The city continues its long comeback. Former textile mills turned into shops and restaurants, giving parts of the city a hipsterish vibe. Along with amazing pieces of street art that have become common on the older buildings. Piotrkowska Street remains a popular shopping and tourist destination. As the local economy has improved, the re-emergence of strong sports clubs has as well. The city hosted the 2009 Eurobasket, along with being home to one of Poland’s top rugby teams.

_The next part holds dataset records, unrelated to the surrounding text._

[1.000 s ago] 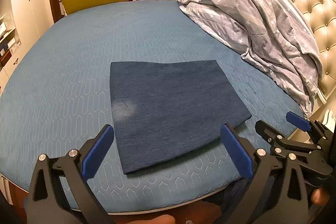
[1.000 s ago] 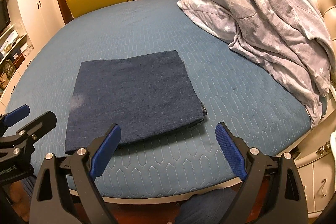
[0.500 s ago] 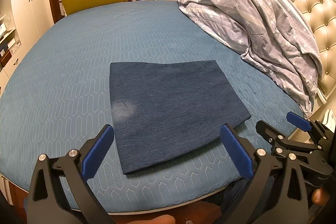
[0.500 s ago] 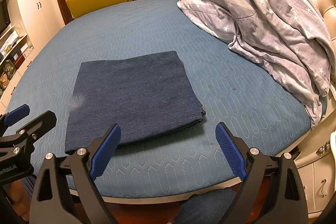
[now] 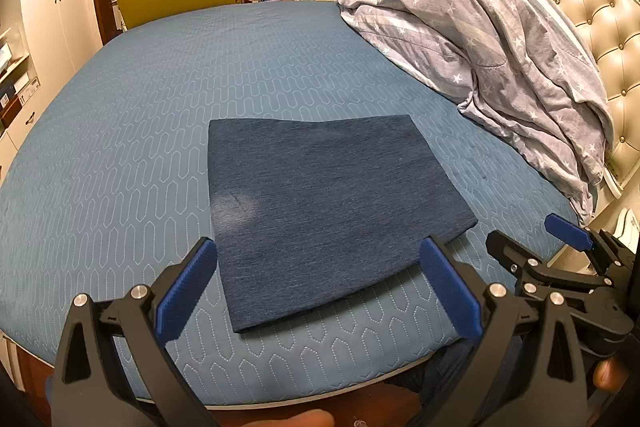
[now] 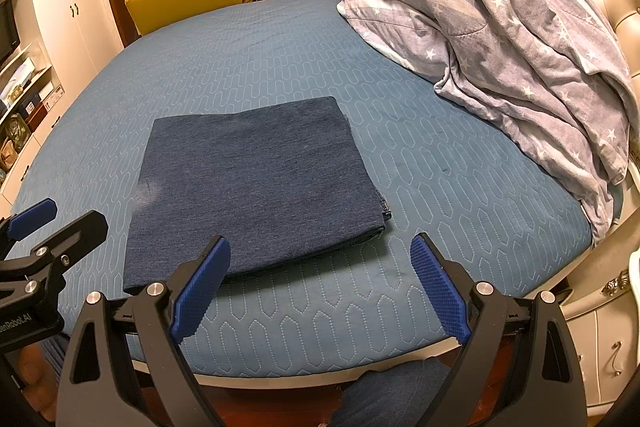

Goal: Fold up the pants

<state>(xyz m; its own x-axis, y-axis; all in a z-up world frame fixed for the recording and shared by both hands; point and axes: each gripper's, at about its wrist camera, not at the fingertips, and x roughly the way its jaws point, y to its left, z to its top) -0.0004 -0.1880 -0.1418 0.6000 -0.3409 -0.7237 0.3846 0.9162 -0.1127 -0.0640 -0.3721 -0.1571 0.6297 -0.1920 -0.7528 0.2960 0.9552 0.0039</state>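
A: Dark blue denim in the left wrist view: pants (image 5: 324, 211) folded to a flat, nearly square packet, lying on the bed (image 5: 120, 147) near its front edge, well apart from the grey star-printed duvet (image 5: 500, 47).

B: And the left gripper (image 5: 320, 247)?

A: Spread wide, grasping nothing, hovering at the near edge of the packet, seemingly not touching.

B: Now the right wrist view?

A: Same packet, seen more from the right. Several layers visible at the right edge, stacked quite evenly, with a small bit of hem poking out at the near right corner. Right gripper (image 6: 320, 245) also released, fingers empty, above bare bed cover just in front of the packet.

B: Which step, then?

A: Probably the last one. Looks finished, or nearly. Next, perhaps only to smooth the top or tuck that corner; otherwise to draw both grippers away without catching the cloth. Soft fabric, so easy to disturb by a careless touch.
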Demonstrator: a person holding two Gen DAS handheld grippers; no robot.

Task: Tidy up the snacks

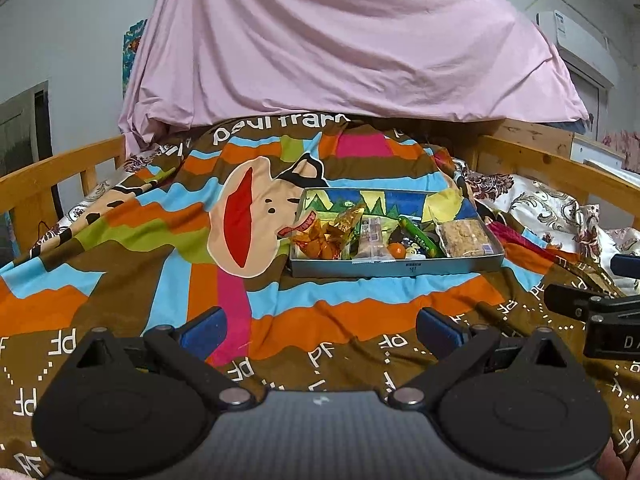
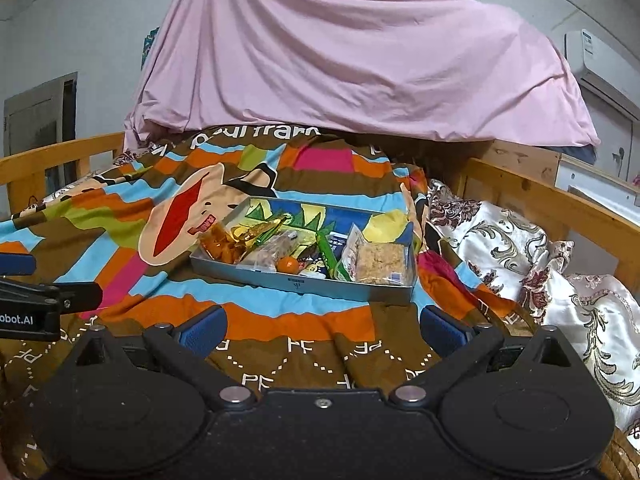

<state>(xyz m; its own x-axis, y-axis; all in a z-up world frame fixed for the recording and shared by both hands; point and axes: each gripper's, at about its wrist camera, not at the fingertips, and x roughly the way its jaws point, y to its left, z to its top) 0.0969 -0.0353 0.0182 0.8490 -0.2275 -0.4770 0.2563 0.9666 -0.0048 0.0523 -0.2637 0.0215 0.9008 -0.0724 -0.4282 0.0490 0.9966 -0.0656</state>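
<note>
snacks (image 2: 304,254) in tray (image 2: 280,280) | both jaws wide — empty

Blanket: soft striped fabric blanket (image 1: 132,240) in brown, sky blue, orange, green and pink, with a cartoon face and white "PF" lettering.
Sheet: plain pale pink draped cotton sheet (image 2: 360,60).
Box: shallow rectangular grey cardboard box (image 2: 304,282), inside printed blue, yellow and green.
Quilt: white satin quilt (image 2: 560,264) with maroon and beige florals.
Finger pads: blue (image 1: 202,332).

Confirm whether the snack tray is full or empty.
Full: the snack tray holds packets wall to wall, including a crumbly bar and a small orange.
</note>
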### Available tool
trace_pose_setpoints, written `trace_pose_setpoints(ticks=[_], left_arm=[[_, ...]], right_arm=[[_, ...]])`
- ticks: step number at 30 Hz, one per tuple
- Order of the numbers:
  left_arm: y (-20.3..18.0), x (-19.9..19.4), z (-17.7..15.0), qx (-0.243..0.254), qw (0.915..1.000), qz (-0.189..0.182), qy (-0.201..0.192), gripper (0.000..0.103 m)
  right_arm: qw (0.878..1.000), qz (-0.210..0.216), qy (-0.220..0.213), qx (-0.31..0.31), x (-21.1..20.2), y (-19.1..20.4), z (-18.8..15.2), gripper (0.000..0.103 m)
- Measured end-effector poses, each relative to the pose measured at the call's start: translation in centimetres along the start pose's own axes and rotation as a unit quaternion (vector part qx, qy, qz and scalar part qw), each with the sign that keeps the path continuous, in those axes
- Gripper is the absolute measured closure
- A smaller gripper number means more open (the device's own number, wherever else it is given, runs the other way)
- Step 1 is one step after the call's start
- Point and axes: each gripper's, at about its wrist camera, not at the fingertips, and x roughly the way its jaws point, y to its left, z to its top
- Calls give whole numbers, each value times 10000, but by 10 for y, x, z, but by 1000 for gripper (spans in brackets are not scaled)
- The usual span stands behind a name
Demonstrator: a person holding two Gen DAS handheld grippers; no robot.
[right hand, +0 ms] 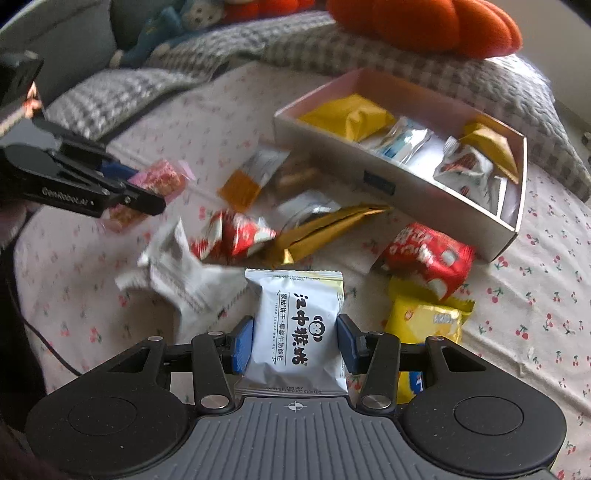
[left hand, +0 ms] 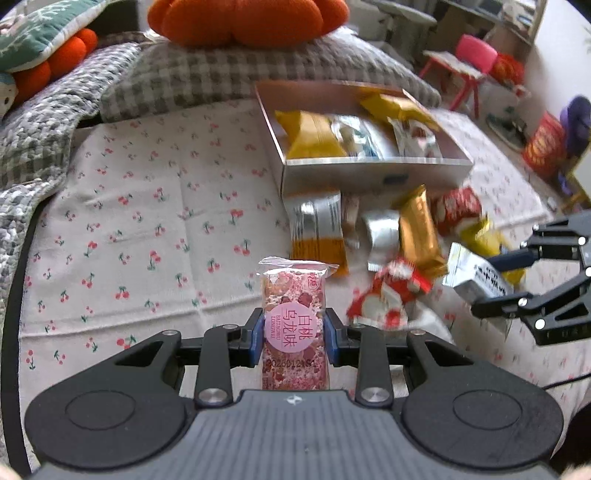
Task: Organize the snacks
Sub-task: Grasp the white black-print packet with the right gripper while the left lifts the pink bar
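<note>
Snacks are our business, and we carry two of them right now. Our left gripper [left hand: 294, 339] is clamped on a pink nougat bar [left hand: 293, 317], held upright between the blue pads [left hand: 256, 341] above the cherry-print sheet [left hand: 147, 206]. Our right gripper [right hand: 295, 341] pinches a white biscuit packet [right hand: 297, 332] by its sides, raised over the loose pile.

Just beyond, the white box [right hand: 376, 181] sits on the sheet, and it's already partly filled: a yellow packet [right hand: 349, 116] at one end, a pale blue-and-white one [right hand: 404, 142] in the middle, a red-and-white one [right hand: 467, 166] and another yellow pack at the far end. There is room left between them.

Outside the box, plenty waits. We see a gold pack [right hand: 325, 229] lying near the front wall, a red packet [right hand: 428, 254] just beside the box corner, a smaller red one [right hand: 236, 232], a crumpled white wrapper [right hand: 181, 266], an orange-and-silver sachet [right hand: 247, 181] and a yellow bag [right hand: 424, 321] under our right tongs.

We judge the job around the middle: several in, two in hand, at least six to go.

Behind it all, a checked blanket [left hand: 192, 74] and an orange cushion [left hand: 243, 18].
</note>
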Motion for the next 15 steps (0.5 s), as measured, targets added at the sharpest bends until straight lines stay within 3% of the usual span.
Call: trace_pose_setpoints(ticks=[15], left_arm=[[-13,-5,47,-539,9973,-110,-490,74]], right_arm=[[9952,-73,-516,833,-25,-33,43,57]])
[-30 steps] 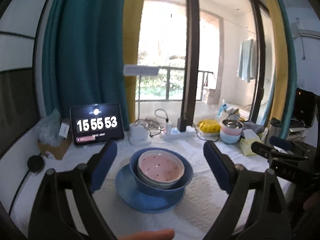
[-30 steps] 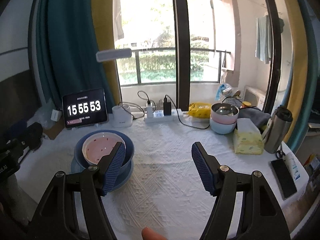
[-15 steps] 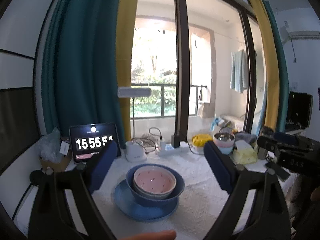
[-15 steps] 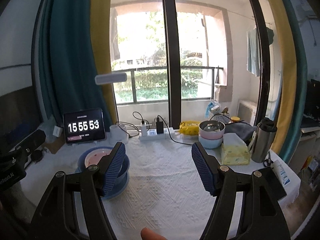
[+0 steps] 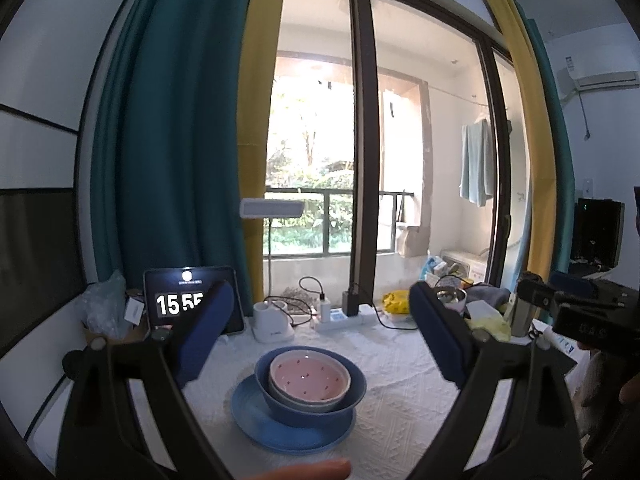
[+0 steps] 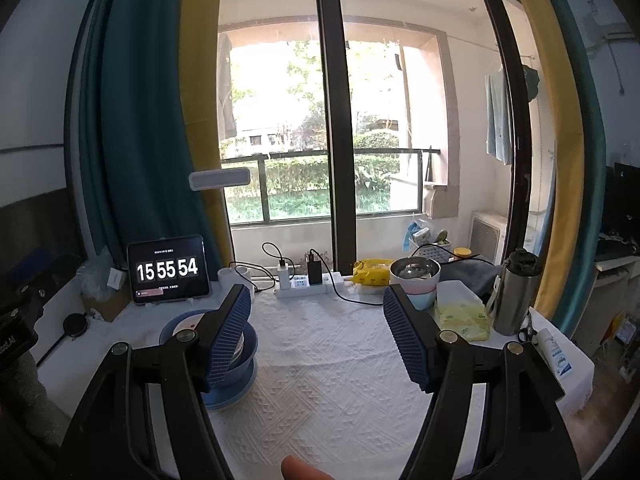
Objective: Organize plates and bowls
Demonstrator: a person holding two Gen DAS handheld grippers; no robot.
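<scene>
— Left wrist view: left gripper (image 5: pixel 322 334) raised above the surface (image 5: pixel 400 412), fingers (image 5: pixel 204 332) spread wide, gripping nothing. Straight ahead and below, between the fingers, 1 stack: pink bowl (image 5: pixel 309 376) nested in blue bowl (image 5: pixel 312 394), sitting on blue plate (image 5: pixel 280 424).

— And on the other side?

— Right gripper (image 6: pixel 316 334) likewise wide, empty, held over the white cloth (image 6: pixel 328 380). Same stack at lower left, partly hidden behind its left finger (image 6: pixel 230 332): blue bowl (image 6: pixel 248 350) rim and blue plate (image 6: pixel 232 396) edge peeking out.

— Anything else at the back?

— Tablet clock (image 6: pixel 168 276) reading 15 55 54, power strip (image 6: pixel 308 282), 2nd bowl stack (image 6: pixel 416 280) with steel on top, tissue pack (image 6: pixel 462 312), steel flask (image 6: pixel 516 292). Fingertip (image 6: pixel 300 468) showing at bottom edge.
</scene>
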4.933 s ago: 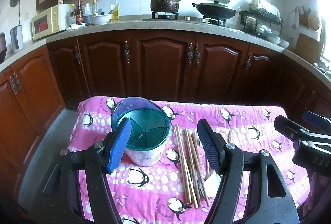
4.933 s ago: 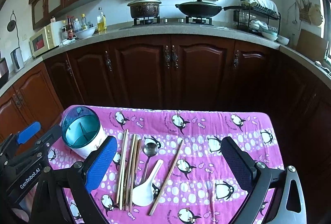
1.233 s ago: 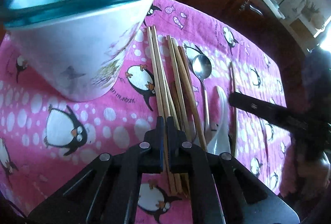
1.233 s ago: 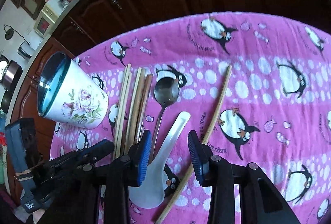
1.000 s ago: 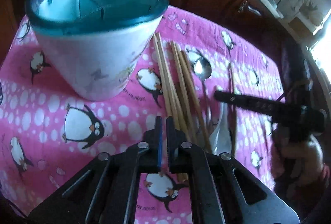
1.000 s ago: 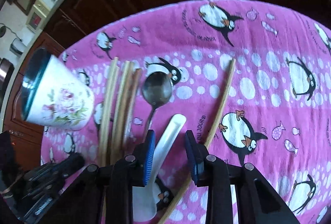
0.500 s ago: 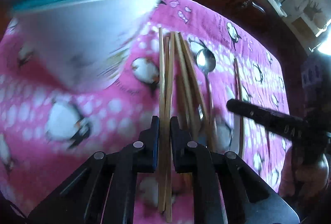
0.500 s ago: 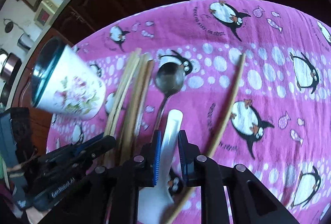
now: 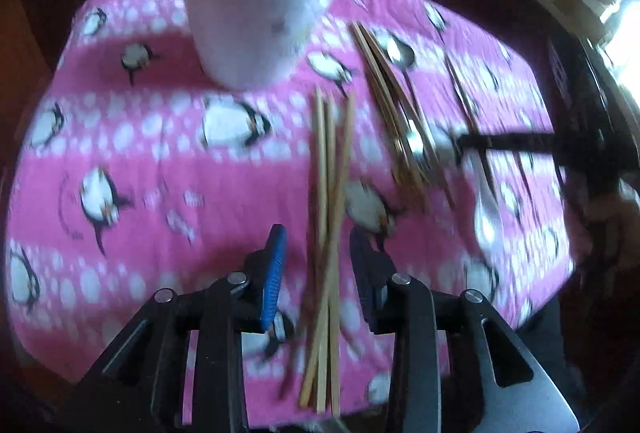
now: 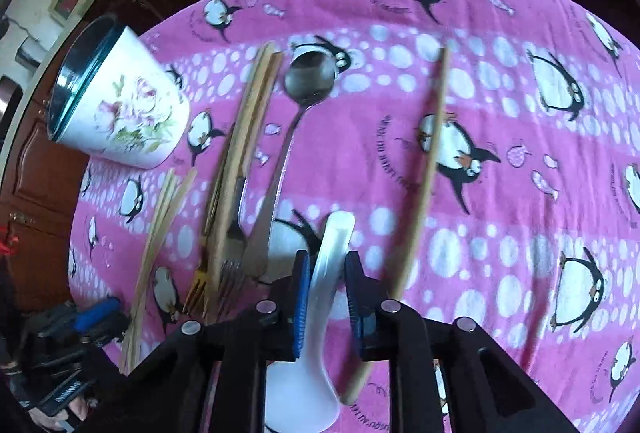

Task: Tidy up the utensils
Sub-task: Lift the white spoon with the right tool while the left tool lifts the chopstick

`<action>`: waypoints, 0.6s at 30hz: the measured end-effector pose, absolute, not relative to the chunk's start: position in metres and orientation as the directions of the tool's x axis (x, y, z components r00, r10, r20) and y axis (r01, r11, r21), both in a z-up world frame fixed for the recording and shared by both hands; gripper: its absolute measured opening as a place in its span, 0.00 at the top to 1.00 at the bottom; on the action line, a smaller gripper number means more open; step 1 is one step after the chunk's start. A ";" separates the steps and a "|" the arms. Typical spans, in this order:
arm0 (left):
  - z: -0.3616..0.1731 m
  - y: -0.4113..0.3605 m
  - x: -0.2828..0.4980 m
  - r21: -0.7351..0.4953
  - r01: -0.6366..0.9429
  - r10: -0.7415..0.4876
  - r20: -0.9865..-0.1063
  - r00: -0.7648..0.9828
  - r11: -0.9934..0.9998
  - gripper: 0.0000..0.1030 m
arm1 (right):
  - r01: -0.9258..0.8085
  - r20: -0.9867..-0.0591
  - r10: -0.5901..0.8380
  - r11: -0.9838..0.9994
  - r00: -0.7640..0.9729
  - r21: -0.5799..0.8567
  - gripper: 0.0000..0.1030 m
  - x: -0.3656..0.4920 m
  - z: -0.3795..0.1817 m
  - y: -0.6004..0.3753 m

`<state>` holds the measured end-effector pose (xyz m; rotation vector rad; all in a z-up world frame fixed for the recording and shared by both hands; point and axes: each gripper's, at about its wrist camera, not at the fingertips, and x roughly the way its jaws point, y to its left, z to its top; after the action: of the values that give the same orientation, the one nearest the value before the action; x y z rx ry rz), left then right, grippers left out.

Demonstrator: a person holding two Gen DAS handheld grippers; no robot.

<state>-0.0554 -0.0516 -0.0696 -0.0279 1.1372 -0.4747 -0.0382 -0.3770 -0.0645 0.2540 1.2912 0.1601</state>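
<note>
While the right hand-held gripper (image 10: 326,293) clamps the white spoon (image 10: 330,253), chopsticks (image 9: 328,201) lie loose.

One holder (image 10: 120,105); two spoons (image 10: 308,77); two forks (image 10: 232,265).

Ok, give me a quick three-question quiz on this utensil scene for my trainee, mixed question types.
1. True or false: the right gripper is shut on the white spoon.
2. What lies between the open left gripper's fingers? A whisk; B chopsticks; C straws.
3. How many forks lie beside the metal spoon?
Key: 1 true; 2 B; 3 two.
</note>
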 end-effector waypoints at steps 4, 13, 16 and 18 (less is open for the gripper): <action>-0.074 -0.060 -0.022 -0.224 0.310 -0.336 -0.862 0.379 0.924 0.70 | 0.031 -0.922 0.254 0.961 0.292 0.274 0.79 -0.034 -0.059 -0.380; -0.088 -0.090 0.017 -0.123 0.331 -0.257 -0.880 0.399 0.935 0.78 | 0.037 -0.917 0.286 0.951 0.279 0.308 0.77 -0.032 -0.063 -0.378; -0.085 -0.093 0.018 -0.257 0.334 -0.365 -0.874 0.321 0.907 0.78 | 0.039 -0.915 0.288 0.950 0.283 0.311 0.71 -0.030 -0.065 -0.378; -0.083 -0.100 0.014 -0.148 0.353 -0.284 -0.883 0.374 0.924 0.78 | 0.041 -0.914 0.290 0.949 0.282 0.314 0.71 -0.028 -0.066 -0.379</action>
<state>0.0140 -0.1005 -0.0833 0.0696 1.1159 -0.4084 -0.0282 -0.3788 -0.0659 0.3006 1.2797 0.1703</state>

From 1967 to 1991, the city also hosted a hockey team. LKS Łódź played in the top Polish league. During the 60s and 70s, the team was quite good, often finishing anywhere from fourth to sixth in the league, while also capturing bronze three times, and finishing second once. Polish national team defensemen and Łódź native Jerzy Potz led the team on the backend. In the 80s, the team started to falter, often finishing seventh in the league. Homegrown national team stars like Piotr Zdunek departed for stronger clubs. The team was relegated to Poland’s second league for the first time since 1968 a year after their debut season. After two years in the second league, they would earn promotion to the top level again in 1990. After a 4-38 record though in that season, the hockey team would completely disappear, and the senior hockey squad was liquidated.
Through the early 90s and early to mid-2000s the only relevancy Łódź had to the hockey world was being the birthplace of Michal Zajkowski, Sweden’s 2003 World Junior goalie. The Łódź native moved to Sweden from Poland when he was six years old. While LKS Lodz was battling to return to the top of Polish hockey. Zajkowski spent most of his career in the Svenska hockeyligan (SHL), with MODO Hockey. He bounced around some lower European leagues at the tail of the end of his career but never played in Poland. As the last thing that gave Łódź any relevancy to the hockey world was winding down his career, a new team in Łódź was forming.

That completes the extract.